The rain turned to snow, the windshield wipers icing up. His father drove slowly, carefully, watching the road unwind before him, lost in thought, troubled but trying not to show it. Young Michael shivered, staring at the man next to him, his eyes accusing him, but also studying this hero turned monster.
Only the scraping of the wipers, the blowing of snow, and the jostling of wheels on pavement created any sound; otherwise, silence shrouded the car.
Finally his father glanced at him and said, quietly, “What you did was wrong.”
Michael reacted as if cold water had been splashed in his face. “What I did was wrong?”
And with sudden recklessness, wanting to do anything to get away from the man he’d idolized, the boy threw open the car door. Snow and chill air rushed in, and his father slammed on the brakes, car skidding, but slowing enough for Michael to jump into a snowbank, making a hole in its brittle icy surface, then pick himself up and take off into the nearby woods.
The boy wasn’t thinking — he was running, and he was feeling, but not thinking; the woods were brown and white and their darkness promised shelter, not danger. The man running after him — footsteps breaking the glassy surface of frozen water on snow — was the danger... the man who had pretended to be his father...

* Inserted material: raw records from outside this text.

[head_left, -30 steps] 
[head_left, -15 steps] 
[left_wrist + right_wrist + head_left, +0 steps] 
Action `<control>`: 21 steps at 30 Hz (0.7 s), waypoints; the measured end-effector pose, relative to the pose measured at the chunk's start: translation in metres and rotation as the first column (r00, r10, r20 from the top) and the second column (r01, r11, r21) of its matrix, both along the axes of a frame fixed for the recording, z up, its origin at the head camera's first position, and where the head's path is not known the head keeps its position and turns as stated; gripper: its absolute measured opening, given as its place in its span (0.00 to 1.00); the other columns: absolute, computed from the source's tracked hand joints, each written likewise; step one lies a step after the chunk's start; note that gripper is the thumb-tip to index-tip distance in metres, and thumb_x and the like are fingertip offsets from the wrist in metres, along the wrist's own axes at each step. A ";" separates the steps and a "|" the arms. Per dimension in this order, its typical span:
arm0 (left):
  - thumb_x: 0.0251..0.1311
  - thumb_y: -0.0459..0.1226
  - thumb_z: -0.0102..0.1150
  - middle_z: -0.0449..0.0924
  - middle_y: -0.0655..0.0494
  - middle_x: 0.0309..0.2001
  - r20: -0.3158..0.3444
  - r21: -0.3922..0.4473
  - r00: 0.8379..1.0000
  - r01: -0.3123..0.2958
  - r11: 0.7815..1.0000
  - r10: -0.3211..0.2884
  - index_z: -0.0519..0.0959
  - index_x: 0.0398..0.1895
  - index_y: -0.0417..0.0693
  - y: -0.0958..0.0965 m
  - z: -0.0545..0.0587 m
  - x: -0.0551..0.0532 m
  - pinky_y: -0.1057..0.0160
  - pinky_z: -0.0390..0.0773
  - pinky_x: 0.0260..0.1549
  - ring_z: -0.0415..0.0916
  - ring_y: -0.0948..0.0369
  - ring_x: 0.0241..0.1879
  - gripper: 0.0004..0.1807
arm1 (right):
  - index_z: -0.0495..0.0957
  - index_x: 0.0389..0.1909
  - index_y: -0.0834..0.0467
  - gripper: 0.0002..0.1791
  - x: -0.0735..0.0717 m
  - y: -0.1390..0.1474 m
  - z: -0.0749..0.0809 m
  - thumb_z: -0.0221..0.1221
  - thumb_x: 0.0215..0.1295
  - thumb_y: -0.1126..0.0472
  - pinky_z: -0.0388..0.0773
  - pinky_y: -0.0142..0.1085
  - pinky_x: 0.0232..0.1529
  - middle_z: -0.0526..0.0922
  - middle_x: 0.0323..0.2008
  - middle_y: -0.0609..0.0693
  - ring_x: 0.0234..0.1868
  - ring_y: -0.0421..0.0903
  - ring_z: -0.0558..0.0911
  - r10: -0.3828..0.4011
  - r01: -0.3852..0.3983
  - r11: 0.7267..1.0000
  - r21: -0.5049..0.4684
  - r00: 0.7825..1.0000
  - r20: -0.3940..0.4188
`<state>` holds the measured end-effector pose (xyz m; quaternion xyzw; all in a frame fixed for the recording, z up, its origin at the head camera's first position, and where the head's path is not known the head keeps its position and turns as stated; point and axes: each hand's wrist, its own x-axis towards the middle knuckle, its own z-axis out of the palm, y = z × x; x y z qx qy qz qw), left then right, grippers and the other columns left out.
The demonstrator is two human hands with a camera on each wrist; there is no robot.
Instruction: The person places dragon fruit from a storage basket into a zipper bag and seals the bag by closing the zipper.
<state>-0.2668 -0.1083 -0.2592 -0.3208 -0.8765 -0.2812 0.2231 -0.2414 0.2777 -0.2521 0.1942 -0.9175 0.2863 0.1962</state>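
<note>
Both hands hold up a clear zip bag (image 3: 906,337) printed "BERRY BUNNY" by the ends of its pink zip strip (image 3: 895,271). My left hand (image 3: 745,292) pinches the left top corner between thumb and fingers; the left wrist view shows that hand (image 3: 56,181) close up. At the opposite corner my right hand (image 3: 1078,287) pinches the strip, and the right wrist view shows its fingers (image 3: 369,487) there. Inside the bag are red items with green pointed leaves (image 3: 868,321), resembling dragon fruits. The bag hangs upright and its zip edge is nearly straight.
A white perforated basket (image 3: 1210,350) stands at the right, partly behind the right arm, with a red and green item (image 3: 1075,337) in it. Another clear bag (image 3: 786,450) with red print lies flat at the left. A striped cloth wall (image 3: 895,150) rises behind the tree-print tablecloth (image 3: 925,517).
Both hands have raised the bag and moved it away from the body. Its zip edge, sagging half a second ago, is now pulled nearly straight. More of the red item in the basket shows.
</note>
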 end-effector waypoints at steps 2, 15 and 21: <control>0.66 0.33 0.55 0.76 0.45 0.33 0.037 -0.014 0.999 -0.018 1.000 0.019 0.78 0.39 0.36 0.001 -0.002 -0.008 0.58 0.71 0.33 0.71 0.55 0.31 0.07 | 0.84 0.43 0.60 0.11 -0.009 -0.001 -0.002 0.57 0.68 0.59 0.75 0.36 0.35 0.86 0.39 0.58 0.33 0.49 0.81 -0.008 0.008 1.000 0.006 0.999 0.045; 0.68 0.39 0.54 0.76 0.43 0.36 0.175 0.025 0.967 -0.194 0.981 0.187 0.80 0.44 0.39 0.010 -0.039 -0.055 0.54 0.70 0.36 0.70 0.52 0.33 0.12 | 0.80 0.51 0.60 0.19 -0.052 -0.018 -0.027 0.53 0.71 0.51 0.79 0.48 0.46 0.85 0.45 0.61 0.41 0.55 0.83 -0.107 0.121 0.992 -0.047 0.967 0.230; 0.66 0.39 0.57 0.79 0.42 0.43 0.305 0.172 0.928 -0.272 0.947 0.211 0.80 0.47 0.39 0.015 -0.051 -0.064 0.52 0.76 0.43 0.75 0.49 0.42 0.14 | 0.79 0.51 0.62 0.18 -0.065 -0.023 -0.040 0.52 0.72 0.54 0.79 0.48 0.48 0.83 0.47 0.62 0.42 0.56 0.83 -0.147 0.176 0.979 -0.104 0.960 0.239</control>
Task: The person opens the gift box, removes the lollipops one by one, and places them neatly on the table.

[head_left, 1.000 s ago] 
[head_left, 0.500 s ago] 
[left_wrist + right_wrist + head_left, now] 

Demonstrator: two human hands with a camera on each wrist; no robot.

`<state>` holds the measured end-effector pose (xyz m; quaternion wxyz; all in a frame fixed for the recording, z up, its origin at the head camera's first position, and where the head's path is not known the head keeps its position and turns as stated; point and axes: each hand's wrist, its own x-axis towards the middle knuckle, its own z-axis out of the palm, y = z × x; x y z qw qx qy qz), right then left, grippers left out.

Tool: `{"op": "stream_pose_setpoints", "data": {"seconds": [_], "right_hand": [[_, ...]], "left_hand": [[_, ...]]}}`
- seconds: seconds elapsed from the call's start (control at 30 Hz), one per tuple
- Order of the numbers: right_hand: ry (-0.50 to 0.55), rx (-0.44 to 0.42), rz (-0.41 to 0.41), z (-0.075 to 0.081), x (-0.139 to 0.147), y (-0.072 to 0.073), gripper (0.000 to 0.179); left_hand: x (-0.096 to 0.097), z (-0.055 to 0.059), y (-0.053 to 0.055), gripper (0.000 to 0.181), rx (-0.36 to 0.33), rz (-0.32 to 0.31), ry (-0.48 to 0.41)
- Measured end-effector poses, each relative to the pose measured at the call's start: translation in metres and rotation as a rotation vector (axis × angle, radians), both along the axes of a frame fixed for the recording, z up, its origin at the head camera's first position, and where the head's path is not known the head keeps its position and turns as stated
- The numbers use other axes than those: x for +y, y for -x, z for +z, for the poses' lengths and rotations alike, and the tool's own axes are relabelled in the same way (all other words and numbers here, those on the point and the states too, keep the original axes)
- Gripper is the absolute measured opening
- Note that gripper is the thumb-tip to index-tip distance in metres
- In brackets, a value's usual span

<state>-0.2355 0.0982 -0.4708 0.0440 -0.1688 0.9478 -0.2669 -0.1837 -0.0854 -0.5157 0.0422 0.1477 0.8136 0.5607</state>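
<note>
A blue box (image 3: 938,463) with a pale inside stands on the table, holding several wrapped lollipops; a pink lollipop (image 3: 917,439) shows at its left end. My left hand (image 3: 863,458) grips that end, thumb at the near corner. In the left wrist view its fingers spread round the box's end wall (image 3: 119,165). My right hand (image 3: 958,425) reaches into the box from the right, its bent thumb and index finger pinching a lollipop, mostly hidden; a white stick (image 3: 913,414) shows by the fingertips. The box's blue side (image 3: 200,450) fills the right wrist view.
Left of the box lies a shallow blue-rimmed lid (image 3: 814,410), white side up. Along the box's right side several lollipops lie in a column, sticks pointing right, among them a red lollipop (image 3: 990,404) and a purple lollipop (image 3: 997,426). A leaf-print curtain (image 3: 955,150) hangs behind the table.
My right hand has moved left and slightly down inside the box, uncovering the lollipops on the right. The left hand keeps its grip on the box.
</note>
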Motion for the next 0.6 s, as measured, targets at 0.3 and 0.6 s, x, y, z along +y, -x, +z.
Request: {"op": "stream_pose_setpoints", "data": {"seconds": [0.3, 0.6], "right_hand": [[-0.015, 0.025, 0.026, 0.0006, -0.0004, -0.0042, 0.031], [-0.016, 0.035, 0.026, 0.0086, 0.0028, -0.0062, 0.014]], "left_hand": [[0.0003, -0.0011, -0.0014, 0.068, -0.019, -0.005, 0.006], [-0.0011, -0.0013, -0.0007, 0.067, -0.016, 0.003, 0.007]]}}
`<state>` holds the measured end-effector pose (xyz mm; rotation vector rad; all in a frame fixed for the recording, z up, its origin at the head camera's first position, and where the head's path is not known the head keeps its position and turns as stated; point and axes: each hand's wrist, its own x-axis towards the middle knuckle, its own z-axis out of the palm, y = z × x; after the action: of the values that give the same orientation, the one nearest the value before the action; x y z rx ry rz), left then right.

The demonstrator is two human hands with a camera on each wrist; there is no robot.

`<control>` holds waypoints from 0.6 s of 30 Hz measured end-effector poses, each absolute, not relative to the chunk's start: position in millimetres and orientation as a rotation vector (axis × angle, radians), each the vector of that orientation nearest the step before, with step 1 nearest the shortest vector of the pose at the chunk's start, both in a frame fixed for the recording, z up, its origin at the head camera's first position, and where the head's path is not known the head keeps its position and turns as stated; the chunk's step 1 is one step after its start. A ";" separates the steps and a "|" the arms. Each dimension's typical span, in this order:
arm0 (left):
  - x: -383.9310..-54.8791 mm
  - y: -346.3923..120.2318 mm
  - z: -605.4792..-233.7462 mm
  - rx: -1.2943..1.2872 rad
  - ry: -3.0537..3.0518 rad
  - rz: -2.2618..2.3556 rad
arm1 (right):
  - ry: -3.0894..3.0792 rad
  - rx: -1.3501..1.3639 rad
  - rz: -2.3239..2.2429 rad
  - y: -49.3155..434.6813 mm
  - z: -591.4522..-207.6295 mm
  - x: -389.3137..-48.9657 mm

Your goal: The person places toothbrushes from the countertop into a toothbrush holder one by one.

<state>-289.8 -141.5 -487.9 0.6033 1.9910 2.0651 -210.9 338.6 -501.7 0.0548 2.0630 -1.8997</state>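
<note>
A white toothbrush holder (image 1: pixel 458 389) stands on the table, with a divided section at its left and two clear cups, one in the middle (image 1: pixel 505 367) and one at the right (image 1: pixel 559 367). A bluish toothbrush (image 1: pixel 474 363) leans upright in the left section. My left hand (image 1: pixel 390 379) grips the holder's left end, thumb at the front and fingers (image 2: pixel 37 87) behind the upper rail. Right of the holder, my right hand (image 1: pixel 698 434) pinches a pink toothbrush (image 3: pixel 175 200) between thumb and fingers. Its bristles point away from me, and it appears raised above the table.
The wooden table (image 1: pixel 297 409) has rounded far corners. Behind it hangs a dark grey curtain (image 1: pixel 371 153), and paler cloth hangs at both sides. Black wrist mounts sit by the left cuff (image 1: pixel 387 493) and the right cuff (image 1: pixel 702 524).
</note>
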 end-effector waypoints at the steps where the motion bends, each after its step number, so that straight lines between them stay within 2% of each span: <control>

“Michael!” the man called.
And the boy ran harder, through the trees, feet crunching the sugary frozen sheet of ice and snow, cracking twigs and crackling leaves, a landscape as beautiful and forbidding as a fairytale forest, that childhood place where Little Red Riding Hood, Hansel and Gretel, and Snow White so often found themselves... but wolves and witches were in those woods, too, like the beast pursuing him, the creature that had been his father, a thousand years ago, tonight.
“Michael!”
The sound of his father’s footsteps terrified the boy, but something in him longed to stop, to turn and run open-armed to the man and hug him, so Papa could explain away the blood and death... and then his feet made up his mind for him, tripping over a buried gnarl of root, sending him stumbling into the snow, breaking through its crisp crust of ice into something soft, soothing, but very cold.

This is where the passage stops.